Intervista a Tomaso Binga (Bianca Pucciarelli Menna)



Mostra e performance "Carta da parato"


L'artista racconta la genesi e la struttura dell'installazione-performance Carta da parato, eseguita con alcune varianti in più occasioni: una prima volta, il 17 maggio 1976, dalle ore 19 alle 24, presso un'abitazione privata, Casa Malangone in via dei Monti Parioli 51 a Roma; la seconda in occasione della I Biennale d'Arte Contemporanea di Riolo Terme intitolata Distratti dall'ambiente. Nell'installazione realizzata a Roma i muri dell'appartamento sono interamente ricoperti di carta da parati, sulla quale l'artista in precedenza aveva tracciato segni indecifrabili, definiti "scrittura desemantizzata". Con indosso un abito fatto della stessa carta da parati, Binga si appoggia alle pareti di una stanza, confondendosi con l'ambiente domestico. In Carta da parato i limiti tra il corpo dell'artista e lo spazio si fanno incerti, Binga sembra infatti sul punto di essere risucchiata dall'abitazione. In Carta da parato Binga dà corpo all'espressione gergale "fare carta da parati", riferita al fatto che le donne considerate poco avvenenti non fossero invitate a ballare, restando immobili, incollate alle pareti come per l'appunto una carta da parati.

soggetti:
installazione

persone citate: Menna, Filiberto [storico dell'arte]

opere:
Carta da parato, Tomaso Binga

trascrizione:
R. P.: E invece, appunto, quella della Carta da parati è sempre del '76?

T. B.: Quella dell'ambiente è del '76 poi successivamente ho realizzato altri ambienti, prima a Riolo Terme, occasione molto importante, dove è stato realizzato un bel servizio fotografico con varie immagini. In quell'occasione mi ero confezionata anche un abito con la carta da parati.

R. P.: La prima volta, mi dicevi, l'azione si era tenuta a Roma in una casa privata.

T. B.: Nella casa privata ho fatto la mostra tappezzando tutta la casa tranne una camera, la camera da letto. Ogni stanza con una tappezzeria diversa, quindi ero intervenuta sull'ingresso, il soggiorno, che di solito è una doppia stanza, il corridoio e un'altra stanza da letto. Ho tralasciato solo la camera da letto, perché c'erano troppe cose, armadio eccetera, troppe cose che non si potevano togliere, mentre negli altri posti avevo eliminato qualche mobile e ho lasciato qualche pezzo, oltre a tappezzare manualmente, a incollare con varie vicissitudini, anche terrificanti a volte. Perché mi ero documentata laddove avevo comprato la carta, mi sono fatta spiegare come attaccarla, mi hanno dato una spiegazione. Io andavo lì di solito il sabato e la domenica perché gli altri momenti lavoravo, quindi non potevo andare negli altri giorni ad attaccare la carta. La prima volta che l'ho attaccata, ritorno nel pomeriggio per vedere che cosa era successo e vedo che la carta era piena di bolle, di strisce, insomma un disastro, ero terrorizzata, tutto il mio lavoro in fumo. Allora vado dalla persona dove avevo comprato la carta e lui mi dice "no, non si preoccupi perché vedrà domani mattina quando sarà asciutta troverà tutto a posto, se casomai dovesse vedere qualche bollicina la punga con un ago" e infatti il giorno dopo tornai e fui felice di non dover ripetere daccapo l'attaccaggio.

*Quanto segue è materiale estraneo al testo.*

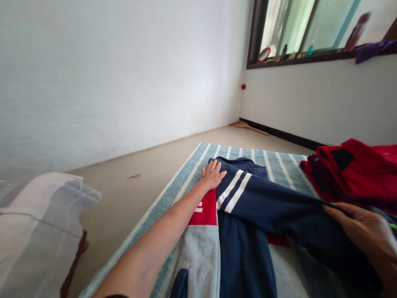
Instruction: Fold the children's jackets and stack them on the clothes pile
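A navy, red and grey jacket [245,244] lies partly folded on a blue-and-white striped mat [182,178]. My left hand [213,176] rests flat near the jacket's collar and shoulder, fingers stretched out on the cloth. Over at the right, my right hand [362,227] pinches the navy sleeve [279,194], which has two white stripes and stretches across the jacket's body. That sleeve's lower end hangs down below my right hand, in shadow.
Folded red clothes [362,169] are stacked at the mat's right. A whitish translucent cover [40,231] stands at the left. A small loop [134,176] lies on the tiled floor, and a broom [248,126] in the corner. Several items line the window sill.
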The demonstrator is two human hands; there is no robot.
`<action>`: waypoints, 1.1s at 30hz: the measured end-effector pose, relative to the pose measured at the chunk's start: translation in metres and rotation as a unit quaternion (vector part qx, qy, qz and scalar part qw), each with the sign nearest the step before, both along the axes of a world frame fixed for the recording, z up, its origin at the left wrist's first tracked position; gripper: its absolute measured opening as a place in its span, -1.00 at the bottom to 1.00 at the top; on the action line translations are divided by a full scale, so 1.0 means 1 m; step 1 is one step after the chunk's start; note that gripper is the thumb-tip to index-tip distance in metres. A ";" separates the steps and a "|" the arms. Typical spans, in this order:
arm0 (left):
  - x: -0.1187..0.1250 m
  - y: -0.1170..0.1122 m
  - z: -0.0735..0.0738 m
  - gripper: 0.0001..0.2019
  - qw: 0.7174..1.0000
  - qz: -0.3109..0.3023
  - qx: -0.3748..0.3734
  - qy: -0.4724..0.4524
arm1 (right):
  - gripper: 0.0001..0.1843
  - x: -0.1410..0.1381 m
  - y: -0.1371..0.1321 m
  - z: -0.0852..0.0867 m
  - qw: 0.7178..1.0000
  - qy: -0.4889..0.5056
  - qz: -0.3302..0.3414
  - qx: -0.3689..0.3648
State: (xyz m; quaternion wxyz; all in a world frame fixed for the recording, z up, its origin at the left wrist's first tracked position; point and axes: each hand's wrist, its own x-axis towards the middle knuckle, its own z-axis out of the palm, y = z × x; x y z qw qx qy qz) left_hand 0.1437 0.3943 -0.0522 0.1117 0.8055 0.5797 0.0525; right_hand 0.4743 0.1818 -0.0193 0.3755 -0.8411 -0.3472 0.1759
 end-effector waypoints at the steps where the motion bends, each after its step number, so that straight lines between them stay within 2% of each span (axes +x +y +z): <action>1: 0.002 0.000 0.001 -0.36 1.000 -0.006 -0.001 0.005 | -0.55 0.000 -0.001 0.003 1.000 0.001 -0.006 0.000; 4: 0.009 0.002 -0.001 -0.35 1.000 -0.020 -0.007 0.021 | -0.52 0.001 0.001 0.003 0.997 -0.070 -0.004 -0.014; 8: 0.016 0.003 -0.009 -0.34 0.999 -0.010 -0.012 0.041 | -0.54 0.004 0.010 -0.026 0.972 -0.196 0.050 -0.120; 10: 0.017 0.004 -0.010 -0.34 0.999 -0.007 -0.016 0.047 | -0.52 -0.001 0.011 -0.036 0.956 -0.243 0.068 -0.149; 12: 0.017 0.005 -0.009 -0.33 0.999 -0.009 -0.018 0.051 | -0.49 -0.014 0.008 -0.036 0.940 -0.313 0.070 -0.120; 14: 0.017 0.006 -0.008 -0.34 0.998 -0.009 -0.014 0.053 | -0.51 -0.038 0.001 -0.028 0.916 -0.389 0.094 -0.035; 15: 0.018 0.006 -0.008 -0.34 0.999 -0.008 -0.009 0.053 | -0.56 -0.053 -0.002 -0.024 0.901 -0.413 0.131 0.020; 17: 0.018 0.006 -0.010 -0.35 0.999 -0.005 0.004 0.052 | -0.65 -0.085 -0.006 -0.018 0.860 -0.418 0.268 0.117; 18: 0.018 0.006 -0.012 -0.36 0.999 -0.003 0.013 0.051 | -0.65 -0.099 -0.007 -0.017 0.838 -0.416 0.328 0.131; 20: 0.018 0.006 -0.015 -0.37 0.998 0.000 0.034 0.047 | -0.58 -0.118 -0.006 -0.020 0.815 -0.422 0.386 0.092; 23: 0.017 0.005 -0.020 -0.40 0.997 0.001 0.066 0.042 | -0.60 -0.122 -0.003 -0.031 0.822 -0.423 0.380 0.028; 25: 0.016 0.003 -0.022 -0.42 0.996 -0.001 0.087 0.036 | -0.61 -0.115 -0.002 -0.040 0.835 -0.425 0.344 0.064; 28: 0.018 -0.003 -0.024 -0.46 0.993 -0.001 0.116 0.025 | -0.58 -0.104 -0.003 -0.053 0.831 -0.445 0.302 0.140; 31: 0.021 -0.011 -0.021 -0.53 0.991 0.012 0.135 0.012 | -0.53 -0.101 -0.006 -0.067 0.834 -0.446 0.303 0.121; 33: 0.024 -0.013 -0.015 -0.59 0.991 0.020 0.132 0.005 | -0.51 -0.101 -0.006 -0.074 0.853 -0.411 0.306 0.093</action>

R. P.: Però in quella occasione non hai fatto la performance...

T. B.: No, solo l'ambiente. Invece a Riolo Terme ho fatto il vestito, la performance, che poi ho riproposto in altre occasioni al Museo di Arte Moderna, però ho sempre perduto questi vestiti, anche la carta da parati, perché era attaccata a un paio di pareti.

R. P.: E tu recitavi la tua poesia Io sono una carta?

T. B.: Sì, Io sono una carta.

R. P.: Ma a ripetizione, per tanto tempo?

T. B.: Sì, l'ho recitata a varie riprese, pure di queste cose non ho una foto, probabilmente nel museo ci sarà, non so che dire.